One of the areas I used to be most self-conscious about was acting like a kid. Maybe it's because I was around people older than me all the time, and I didn't want to appear any younger than I already was. Whatever the cause, I know I've had that concern for a very long time. So that was something that was on my mind when I became a dad. I knew that people with children drew attention, because that's what kids do, and playing with kids necessarily requires a certain amount of acting like a kid - getting down on the ground, being silly, all that stuff. I know I tend to take myself too seriously, and I wasn't sure how I was going to handle it.
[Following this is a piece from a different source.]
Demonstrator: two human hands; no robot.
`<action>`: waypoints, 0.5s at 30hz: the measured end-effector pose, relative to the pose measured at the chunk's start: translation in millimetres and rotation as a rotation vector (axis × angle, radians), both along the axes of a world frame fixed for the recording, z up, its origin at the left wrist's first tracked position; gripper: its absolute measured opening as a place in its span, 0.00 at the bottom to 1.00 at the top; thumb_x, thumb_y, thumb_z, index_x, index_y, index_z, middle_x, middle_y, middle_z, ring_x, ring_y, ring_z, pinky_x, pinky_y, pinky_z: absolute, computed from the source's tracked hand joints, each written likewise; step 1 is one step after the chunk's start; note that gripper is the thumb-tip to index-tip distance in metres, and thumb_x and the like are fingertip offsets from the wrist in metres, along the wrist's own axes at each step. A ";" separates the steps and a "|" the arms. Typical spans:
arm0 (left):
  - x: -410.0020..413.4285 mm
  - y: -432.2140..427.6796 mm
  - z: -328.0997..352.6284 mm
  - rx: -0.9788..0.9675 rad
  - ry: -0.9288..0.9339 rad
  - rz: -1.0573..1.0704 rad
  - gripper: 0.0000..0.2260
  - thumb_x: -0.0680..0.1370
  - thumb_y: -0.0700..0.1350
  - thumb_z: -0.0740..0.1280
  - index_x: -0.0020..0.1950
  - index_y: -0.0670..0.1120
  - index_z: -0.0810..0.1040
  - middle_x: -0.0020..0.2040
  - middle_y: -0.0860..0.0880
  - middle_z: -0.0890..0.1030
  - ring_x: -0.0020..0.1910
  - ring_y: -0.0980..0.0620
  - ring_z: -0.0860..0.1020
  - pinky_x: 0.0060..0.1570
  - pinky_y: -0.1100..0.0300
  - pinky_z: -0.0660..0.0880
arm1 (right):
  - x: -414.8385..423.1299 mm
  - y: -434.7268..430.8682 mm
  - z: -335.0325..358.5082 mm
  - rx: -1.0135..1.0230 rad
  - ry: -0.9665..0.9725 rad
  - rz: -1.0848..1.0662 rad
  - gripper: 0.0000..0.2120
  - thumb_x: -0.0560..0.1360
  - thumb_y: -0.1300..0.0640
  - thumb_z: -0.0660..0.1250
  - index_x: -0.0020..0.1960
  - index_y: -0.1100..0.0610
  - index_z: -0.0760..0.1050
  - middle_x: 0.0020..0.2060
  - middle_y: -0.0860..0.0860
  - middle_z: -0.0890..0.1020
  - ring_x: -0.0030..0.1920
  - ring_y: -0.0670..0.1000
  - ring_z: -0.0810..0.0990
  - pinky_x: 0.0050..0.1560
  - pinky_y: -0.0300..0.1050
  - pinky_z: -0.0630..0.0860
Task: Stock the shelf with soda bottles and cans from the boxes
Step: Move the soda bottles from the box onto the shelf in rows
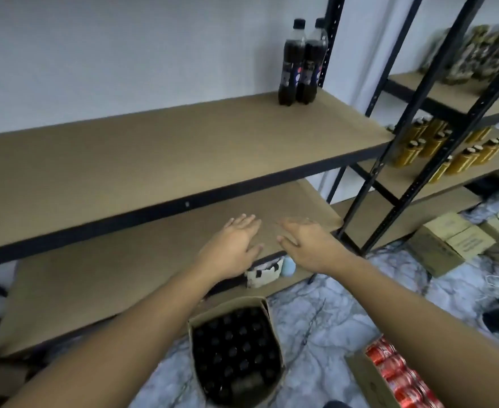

Then one day, I'm a dad. And I'm out with e, just the two of us, and he's only a couple of months old. And he starts crying. It could have been hunger, or needing a new diaper, or really anything. But I didn't feel embarrassed. I didn't feel self-conscious. This was my little guy, and he needed something from his dad, and it suddenly didn't matter if I was at the 50 yard line at the Super Bowl, I was going to do what he needed.

I'm still terribly self-conscious, most of the time, except when I'm doing dad stuff. Then there's only one pair of eyes that matters, and I haven't started embarrassing him yet.